Those looking for a fun-filled weekend away should look no further. The Causeway Coast is crammed with an array of activities that would make any outdoor-lover jump for joy. From epic cycling routes to coasteering, surfing and kayaking, is there anything you can’t do on the Causeway Coast? Apparently not. And best of all, this adventure playground is just a 2.5-hour drive from Dublin.
These are our top 9 things to do along the Causeway Coastal Route.
The main focus of the Aquaholic Tours is fun. And the fact that you will tick off a bundle of epic sights, such as the Giant’s Causeway, Rathlin Island and Dunluce Castle, along the way is just a bonus. If you aren’t content with staying dry, the skipper is more than happy for his passengers to take the plunge and swim under the famous Carrick-a-Rede rope bridge along the way. Our guide also informed us that he regularly spots dolphins, puffins and even the odd basking shark. This really is a great way to get a feel for the Causeway Coast from the sea.
More info: Aquaholics
Hop on the ferry and take a day trip or even an overnight adventure to Rathlin Island. You can head off on foot or by bike to explore this glorious little island. Or if the weather plays ball, you can chill on the beach with a good book. The island itself is well equipped for visitors with accommodation options ranging from hostels and glamping pods to self-catered cottages and B&Bs. You can even pitch a tent if you fancy it. On the food front, you can choose to dine at one of three cosy eateries.
Bookings must be made in advance via phone or email. There are no indoor facilities available at either harbour so be sure to wrap up.

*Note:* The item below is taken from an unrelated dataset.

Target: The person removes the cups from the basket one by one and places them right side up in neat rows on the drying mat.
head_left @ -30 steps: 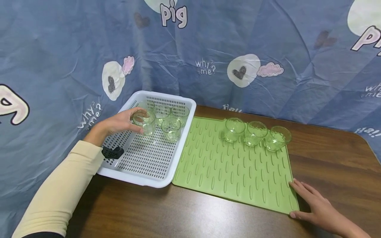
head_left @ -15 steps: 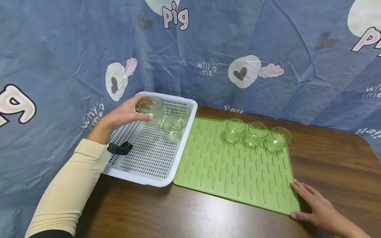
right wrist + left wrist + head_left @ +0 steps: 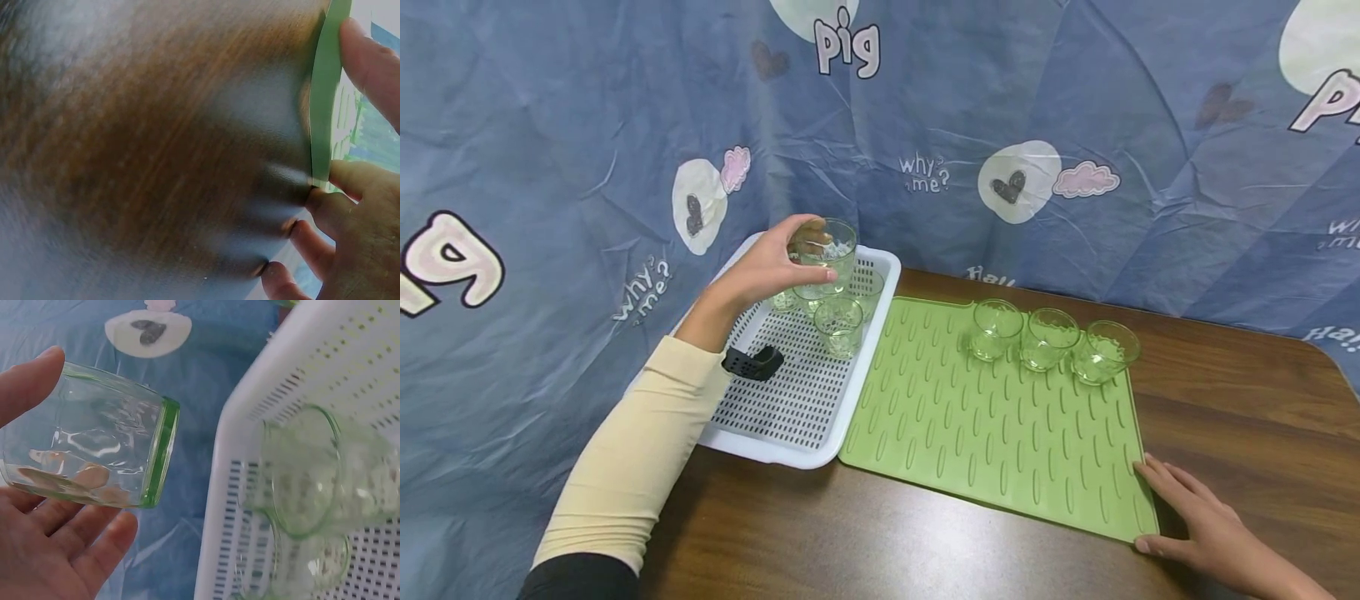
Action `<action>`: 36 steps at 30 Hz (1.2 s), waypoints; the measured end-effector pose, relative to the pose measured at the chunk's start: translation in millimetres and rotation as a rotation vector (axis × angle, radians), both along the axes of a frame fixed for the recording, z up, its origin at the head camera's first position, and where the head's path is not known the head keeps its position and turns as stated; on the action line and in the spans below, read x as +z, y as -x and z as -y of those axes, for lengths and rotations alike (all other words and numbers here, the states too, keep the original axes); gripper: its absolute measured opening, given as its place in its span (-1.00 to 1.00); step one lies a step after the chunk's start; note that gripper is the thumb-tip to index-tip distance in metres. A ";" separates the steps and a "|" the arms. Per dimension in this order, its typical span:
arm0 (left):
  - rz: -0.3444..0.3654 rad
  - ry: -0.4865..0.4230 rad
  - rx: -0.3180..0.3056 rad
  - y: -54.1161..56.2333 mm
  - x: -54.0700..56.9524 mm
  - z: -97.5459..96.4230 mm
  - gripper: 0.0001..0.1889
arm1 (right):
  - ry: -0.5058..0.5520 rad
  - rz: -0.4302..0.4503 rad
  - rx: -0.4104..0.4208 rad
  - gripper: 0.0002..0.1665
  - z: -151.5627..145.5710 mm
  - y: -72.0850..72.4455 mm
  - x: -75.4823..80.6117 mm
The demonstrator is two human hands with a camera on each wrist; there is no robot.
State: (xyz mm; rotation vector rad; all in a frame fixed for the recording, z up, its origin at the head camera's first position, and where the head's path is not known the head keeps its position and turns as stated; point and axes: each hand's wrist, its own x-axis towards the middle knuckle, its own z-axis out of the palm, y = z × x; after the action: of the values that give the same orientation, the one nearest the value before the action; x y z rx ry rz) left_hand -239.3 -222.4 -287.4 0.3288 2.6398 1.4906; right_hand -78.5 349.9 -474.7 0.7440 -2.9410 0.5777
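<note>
My left hand [image 3: 767, 265] grips a clear green-tinted glass [image 3: 841, 254] between thumb and fingers, raised over the back of the white basket [image 3: 775, 457]. In the left wrist view, the glass [image 3: 112, 440] shows a thick green end pointing away from the palm. Below it, several similar glasses [image 3: 838, 327] stand in the basket. My right hand [image 3: 1210, 525] rests at the right edge of the green ribbed mat [image 3: 985, 425]. Its thumb [image 3: 369, 69] and index finger touch the mat's edge in the right wrist view, with the other fingertips on the wooden table.
Three more glasses stand in a row along the mat's back right: a left one [image 3: 996, 329], a middle one [image 3: 1047, 340] and a right one [image 3: 1103, 354]. The basket adjoins the mat's left side. A blue printed cloth [image 3: 925, 108] hangs behind the wooden table [image 3: 925, 550].
My left hand has lifted the glass from low in the basket, moving up and to the right. My right hand stays at the mat's edge.
</note>
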 end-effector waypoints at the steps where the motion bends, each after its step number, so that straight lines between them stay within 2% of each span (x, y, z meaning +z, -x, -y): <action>1: -0.003 -0.004 -0.004 1.1 0.6 -3.0 -0.16 | -0.004 0.001 -0.001 0.24 -0.2 -0.2 0.1; 8: -0.045 -0.083 -0.036 11.3 2.7 -35.1 -0.17 | -0.007 0.009 -0.003 0.24 -1.4 -1.5 -1.1; 12: -0.041 -0.095 -0.061 15.7 1.5 -57.1 -0.16 | 0.009 -0.004 0.002 0.25 -1.1 -2.3 -2.9; 18: -0.013 -0.111 -0.056 20.4 -3.4 -90.9 -0.12 | 0.014 -0.010 -0.003 0.25 -1.5 -4.4 -3.0; 24: -0.001 -0.118 -0.038 30.1 -10.7 -116.6 -0.10 | 0.026 -0.005 -0.002 0.24 -1.8 -4.3 -4.0; 29: 0.056 -0.175 0.042 37.6 -22.5 -135.4 -0.11 | -0.001 0.042 -0.012 0.22 -2.9 -2.0 -1.4; 36: 0.127 -0.248 0.254 43.1 -49.5 -163.6 -0.08 | -0.002 0.075 -0.009 0.20 -0.8 0.1 2.7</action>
State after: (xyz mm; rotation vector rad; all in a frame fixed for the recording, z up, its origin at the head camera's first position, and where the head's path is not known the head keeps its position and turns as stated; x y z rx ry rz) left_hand -282.4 -58.9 -336.8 -0.0885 2.4737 1.8517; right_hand -78.7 350.7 -472.1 0.7250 -3.0122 0.6158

More info: Rathlin Community
The north Antrim coast is blessed with some awesome surf. From Portballintrae right along to Downhill beach beyond Portstewart, the coastline has a total of seven good surfing beaches to choose from. White Rocks just on the outskirts of Portrush is a particular favourite of ours while the West Beach in Portrush is probably the most popular with beginners, thanks to its consistency and convenience. There is a handy car park overlooking the beach that is also next door to the train station. Best of all, Alive Surf School offers hot showers for afters. Group lessons cost £35 for two hours and include all equipment, tuition, a hot shower and a free drink and snack.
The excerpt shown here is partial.